Ale i nieprzyjaciel miał swój plan.
— Słuchajcie — mówi młody król. — Jutro musimy być w mieście. Bo może być źle z nami. Jesteśmy daleko od domu. Wszystko musimy wozić koleją zdaleka, a Maciuś jest tak jak w domu. To bardzo wygodnie bić się blizko miasta, bo się wszystko ma pod nosem. Ale miasta są niebezpieczne tem, że się boją. Więc trzeba je jeszcze więcej nastraszyć. Jutro rano aeroplany zaczną rzucać bomby, i miasto zmusi Maciusia, żeby się poddał. Wojsko trzeba tak rozstawić, żeby nie mogło się cofnąć. Więc z tyłu za wojskiem postawimy kulomioty, a jak zechcą uciekać, to zaczniemy do nich strzelać.
— Jakto, do swoich będziemy strzelać?
— Jutro musimy być w mieście, inaczej będzie źle — powtórzył młody król. — A kto z żołnierzy zacznie uciekać, ten nie swój a wróg.
Ogłoszono w oddziałach, że jutro ogólny atak i ostateczna bitwa.
„Nas jest trzech, a Maciuś jeden — mówił rozkaz. — Maciuś nie ma ani armat, ani prochu. W stolicy jego rewolucja. Żołnierze jego nie chcą się już bić. Są głodni i obdarci. Jutro Maciuś będzie w niewoli, a my zajmiemy stolicę“.
Aeroplany otrzymały rozkaz wzlotu ze wschodem słońca.
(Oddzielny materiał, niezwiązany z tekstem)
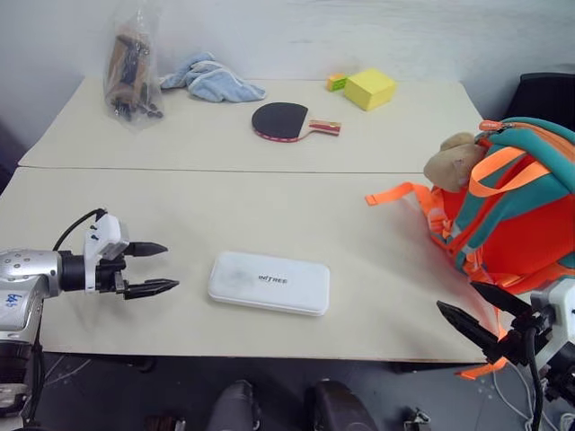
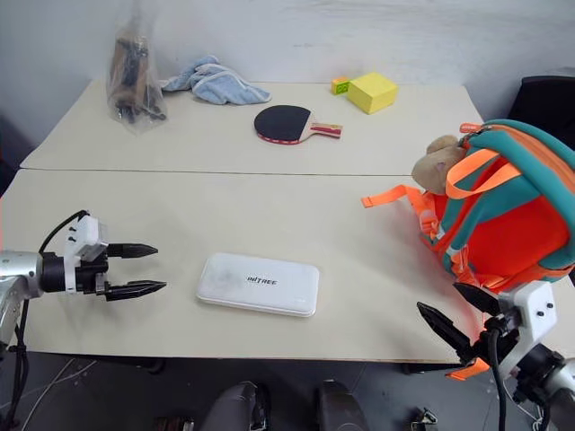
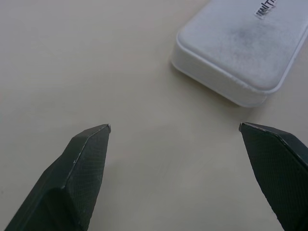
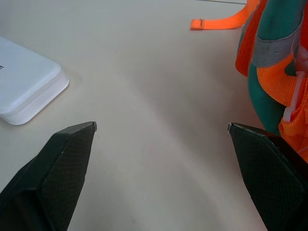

Wydano benzynę i bomby.
A kulomioty ustawiono za wojskiem.
— Dlaczego? — pytali się żołnierze.
— Bo kulomioty potrzebne do obrony, a nie do ataku — mówili oficerowie.
Ale to się żołnierzom nie podobało.
Nie spał tej nocy nikt ani w obozie Maciusia, ani jego wrogów.
Jedni czyścili karabiny, inni pisali listy do domu i żegnali się z najbliższymi.
Cisza była zupełna, tylko ogniska się paliły.
A w tej ciszy mocno biły serca żołnierzy.
Świt.
Jeszcze szaro było, kiedy armaty strzelać zaczęły do pustych rowów Maciusia. Strzelają, strzelają, a w obozie Maciusia śmiech.
— Psujcie proch, psujcie — mówili, śmiejąc się, żołnierze.
Stoi Maciuś na wzgórzu i patrzy przez polową lornetę, co się dzieje.
— O, już idą.
Jedni biegną, drudzy ostrożnie czołgają się — coraz nowi i nowi wychodzą z rowów, — z początku bojaźliwie, potem trochę odważniej. Jednych zachęca cisza w okopach Maciusia, a drugich niepokoi.
Zerwało się nagle w górę dwadzieścia aeroplanów — i prosto na miasto, na stolicę. Niestety, Maciuś nie miał więcej, jak pięć, bo że dzieci najciekawsze były aeroplanów, więc podczas swej gospodarki najwięcej ich napsuły.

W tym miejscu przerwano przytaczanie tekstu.